Terri Willingham Thomas (R- you're kidding!) is running in Cullman County, Alabama for a seat on the Court of Civil Appeals. Like any white person who has more than three generations of the family living in Alabama, it appears a leaf or two on her family tree actually has a white pointy sheet head-covering. Okay, let's not sugarcoat it: Looks like maybe Terri's own parents were in the Klan. Not saying, just suggesting. Now, lemme tell you, if somebody "suggested" that my parents were or had ever been members of the Ku Klux Klan? Oh, ma hunnies, I would have a response. Terri did, too:

"...if her parents were in the Klan, she wasn't made aware of it."

In other words, Meemaw and Daddy did not talk about the cross-burnings at the actual dinner table. Okay, give her a pass. I mean, it's not like she ever actually solicited votes from a white supremacist group herself. Oh, wait...



"Thomas declined to repudiate [the CCC's] beliefs because she said she doesn't know what they believe in." But she conducts a friendly visit and asks for votes. Bless her heart.

Now I'm not saying that the Council of Conservative Citizens is a white-supremacist group. The Southern Poverty Law Center calls them that. Um, actually, that's good enough for me. But Terri Willingham Thomas likes to think for herself, darn it! She says "she won't rely solely on [SPLC's] analysis of the group."

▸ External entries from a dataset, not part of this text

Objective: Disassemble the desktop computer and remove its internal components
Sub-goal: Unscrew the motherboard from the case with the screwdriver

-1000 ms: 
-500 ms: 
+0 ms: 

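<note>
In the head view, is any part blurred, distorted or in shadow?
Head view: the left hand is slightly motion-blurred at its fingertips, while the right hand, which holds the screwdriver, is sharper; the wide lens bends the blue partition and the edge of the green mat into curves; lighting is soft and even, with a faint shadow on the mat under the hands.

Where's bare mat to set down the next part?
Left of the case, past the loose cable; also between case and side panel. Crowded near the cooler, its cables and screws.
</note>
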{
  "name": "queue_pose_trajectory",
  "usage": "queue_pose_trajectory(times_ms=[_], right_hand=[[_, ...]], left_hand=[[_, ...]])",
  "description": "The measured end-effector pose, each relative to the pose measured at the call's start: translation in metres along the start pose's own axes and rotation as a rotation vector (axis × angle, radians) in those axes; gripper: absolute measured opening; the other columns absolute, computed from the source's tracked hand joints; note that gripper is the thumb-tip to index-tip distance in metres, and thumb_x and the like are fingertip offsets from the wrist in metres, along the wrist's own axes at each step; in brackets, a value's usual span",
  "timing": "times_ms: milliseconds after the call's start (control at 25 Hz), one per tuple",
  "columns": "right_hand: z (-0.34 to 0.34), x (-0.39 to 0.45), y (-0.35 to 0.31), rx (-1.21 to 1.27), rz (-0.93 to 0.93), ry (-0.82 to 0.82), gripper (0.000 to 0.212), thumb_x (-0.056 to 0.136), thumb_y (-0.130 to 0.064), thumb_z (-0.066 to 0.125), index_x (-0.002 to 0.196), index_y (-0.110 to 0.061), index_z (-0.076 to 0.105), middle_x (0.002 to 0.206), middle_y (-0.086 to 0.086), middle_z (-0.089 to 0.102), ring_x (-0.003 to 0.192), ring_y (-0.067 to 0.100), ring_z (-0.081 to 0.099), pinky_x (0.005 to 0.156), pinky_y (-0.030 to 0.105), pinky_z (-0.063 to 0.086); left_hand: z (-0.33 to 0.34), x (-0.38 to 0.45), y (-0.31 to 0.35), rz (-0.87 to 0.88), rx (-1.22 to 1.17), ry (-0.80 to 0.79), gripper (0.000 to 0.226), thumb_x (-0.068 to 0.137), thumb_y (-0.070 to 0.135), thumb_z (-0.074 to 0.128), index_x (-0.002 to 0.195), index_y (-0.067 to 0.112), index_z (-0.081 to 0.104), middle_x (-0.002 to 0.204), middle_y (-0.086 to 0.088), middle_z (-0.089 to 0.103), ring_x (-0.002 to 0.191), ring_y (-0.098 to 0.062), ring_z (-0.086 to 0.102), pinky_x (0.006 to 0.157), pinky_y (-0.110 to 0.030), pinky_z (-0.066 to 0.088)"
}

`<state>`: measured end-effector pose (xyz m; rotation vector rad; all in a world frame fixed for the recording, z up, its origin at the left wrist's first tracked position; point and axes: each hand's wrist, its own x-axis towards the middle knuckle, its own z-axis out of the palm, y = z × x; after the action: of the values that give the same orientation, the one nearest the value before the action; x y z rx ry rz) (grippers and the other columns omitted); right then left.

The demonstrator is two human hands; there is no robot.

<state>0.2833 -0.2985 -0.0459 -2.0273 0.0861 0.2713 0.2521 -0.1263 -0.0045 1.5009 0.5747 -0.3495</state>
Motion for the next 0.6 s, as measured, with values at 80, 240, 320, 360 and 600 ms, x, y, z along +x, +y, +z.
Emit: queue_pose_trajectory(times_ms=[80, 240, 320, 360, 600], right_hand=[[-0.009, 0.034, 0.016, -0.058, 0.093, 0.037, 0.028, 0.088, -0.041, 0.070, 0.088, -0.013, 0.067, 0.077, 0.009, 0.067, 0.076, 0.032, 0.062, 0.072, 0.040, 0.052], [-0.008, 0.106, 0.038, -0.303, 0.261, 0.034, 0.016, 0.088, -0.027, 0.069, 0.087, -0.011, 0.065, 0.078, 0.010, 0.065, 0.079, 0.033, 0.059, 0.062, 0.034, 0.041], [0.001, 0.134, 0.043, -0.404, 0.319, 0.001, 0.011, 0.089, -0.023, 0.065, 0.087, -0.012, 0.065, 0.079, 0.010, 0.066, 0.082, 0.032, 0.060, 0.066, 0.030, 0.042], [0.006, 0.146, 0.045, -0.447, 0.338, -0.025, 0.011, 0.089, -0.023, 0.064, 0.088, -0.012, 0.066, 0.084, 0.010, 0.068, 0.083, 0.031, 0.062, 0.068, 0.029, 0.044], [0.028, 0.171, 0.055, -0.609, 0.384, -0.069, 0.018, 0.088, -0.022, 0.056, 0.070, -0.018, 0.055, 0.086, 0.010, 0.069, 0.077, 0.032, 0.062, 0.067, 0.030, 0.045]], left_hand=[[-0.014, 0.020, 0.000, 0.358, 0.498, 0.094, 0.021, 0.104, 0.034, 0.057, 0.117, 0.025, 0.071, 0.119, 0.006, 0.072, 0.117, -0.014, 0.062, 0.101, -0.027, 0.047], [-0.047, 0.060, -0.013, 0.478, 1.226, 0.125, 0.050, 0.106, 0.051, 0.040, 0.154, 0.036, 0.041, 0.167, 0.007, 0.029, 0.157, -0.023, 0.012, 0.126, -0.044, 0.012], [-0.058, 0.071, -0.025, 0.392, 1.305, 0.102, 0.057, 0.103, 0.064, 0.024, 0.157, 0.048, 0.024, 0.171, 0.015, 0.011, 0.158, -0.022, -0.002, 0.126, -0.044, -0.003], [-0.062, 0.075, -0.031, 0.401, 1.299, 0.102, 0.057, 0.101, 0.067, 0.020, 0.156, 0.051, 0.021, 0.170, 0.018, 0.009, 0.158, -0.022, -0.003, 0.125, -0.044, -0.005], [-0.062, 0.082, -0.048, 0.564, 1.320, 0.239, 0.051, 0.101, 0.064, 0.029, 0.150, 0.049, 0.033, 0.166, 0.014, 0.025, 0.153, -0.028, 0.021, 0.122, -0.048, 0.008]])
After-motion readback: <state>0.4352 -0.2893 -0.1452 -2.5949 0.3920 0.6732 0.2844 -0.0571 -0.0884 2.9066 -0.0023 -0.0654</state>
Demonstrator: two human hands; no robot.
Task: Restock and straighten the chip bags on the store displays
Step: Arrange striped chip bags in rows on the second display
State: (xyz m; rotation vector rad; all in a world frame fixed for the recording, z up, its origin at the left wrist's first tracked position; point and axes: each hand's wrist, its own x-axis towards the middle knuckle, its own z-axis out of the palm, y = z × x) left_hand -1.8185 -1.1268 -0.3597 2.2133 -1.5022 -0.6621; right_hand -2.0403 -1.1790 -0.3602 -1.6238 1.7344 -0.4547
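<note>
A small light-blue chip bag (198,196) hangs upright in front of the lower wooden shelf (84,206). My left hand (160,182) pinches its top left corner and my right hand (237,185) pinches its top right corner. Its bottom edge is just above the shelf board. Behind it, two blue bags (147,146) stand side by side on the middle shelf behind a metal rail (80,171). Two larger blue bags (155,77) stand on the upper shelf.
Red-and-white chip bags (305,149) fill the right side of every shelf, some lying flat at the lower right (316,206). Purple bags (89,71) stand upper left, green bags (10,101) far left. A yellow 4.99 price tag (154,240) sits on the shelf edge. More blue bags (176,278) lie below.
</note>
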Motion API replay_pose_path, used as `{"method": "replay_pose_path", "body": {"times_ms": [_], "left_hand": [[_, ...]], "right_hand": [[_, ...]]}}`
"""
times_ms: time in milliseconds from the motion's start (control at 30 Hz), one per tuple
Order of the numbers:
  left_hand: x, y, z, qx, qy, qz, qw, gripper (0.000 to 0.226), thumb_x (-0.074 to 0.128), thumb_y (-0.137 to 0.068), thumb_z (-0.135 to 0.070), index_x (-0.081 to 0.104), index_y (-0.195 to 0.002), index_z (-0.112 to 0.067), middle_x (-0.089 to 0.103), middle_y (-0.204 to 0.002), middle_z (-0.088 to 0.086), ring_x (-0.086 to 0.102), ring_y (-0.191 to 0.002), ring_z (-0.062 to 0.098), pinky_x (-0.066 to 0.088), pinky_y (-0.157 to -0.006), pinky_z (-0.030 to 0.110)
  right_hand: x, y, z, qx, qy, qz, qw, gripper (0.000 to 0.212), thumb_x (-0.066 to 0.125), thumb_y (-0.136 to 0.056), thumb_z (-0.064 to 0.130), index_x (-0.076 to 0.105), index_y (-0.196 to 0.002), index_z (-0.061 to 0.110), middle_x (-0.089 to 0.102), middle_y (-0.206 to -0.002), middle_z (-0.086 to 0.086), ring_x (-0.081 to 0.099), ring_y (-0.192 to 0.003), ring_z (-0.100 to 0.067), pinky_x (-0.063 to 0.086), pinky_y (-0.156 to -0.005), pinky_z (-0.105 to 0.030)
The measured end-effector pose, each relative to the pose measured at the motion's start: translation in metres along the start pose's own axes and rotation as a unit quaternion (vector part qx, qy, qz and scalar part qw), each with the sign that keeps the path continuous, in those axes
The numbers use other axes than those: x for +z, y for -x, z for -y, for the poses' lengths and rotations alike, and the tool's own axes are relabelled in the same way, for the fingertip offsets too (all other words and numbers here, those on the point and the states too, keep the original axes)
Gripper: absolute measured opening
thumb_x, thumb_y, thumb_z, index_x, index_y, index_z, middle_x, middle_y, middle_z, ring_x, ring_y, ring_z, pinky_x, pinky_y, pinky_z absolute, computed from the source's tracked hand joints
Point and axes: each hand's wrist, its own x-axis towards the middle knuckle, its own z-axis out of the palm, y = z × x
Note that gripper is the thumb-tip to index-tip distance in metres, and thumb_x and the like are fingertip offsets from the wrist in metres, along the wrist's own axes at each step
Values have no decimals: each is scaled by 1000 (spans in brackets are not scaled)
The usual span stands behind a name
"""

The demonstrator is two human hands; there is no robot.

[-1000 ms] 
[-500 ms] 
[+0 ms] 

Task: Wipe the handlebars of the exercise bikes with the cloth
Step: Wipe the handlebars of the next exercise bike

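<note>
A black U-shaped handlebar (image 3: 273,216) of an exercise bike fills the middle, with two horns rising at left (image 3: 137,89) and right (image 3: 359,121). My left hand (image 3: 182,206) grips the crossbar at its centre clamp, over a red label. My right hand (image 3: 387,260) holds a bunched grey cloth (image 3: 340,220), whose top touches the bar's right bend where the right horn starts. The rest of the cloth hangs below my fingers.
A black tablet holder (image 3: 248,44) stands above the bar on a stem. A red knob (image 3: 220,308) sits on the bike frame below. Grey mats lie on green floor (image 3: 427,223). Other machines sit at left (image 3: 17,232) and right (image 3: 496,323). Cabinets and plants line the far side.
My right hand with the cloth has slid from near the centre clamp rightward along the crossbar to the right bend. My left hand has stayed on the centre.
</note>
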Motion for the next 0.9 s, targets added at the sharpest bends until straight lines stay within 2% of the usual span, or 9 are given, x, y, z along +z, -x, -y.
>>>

I almost hate to post this, but this is the Southern Poverty Law Center's "analysis" of the group:

The organization routinely denigrated blacks as "genetically inferior," complained about "Jewish power brokers," called homosexuals "perverted sodomites," and accused immigrants of turning America into a "slimy brown mass of glop."


Oh yeah, the Anti-Defamation League and the Coalition of Latino Organizations don't like them, either. Now why would a candidate for JUDGE have a hard time investigating a public group? She could Google it. And deciding whether statements like that are right or wrong? Isn't that what Judges are supposed to do?

Doc says it best:

She is a judge who cannot find enough information about a public group to evaluate its positions?

But more important, she is unwilling to act on the understanding that people are not as interested in what the CCC believes as in what she believes. She doesn't have to know what the CCC believes to disclaim racist beliefs.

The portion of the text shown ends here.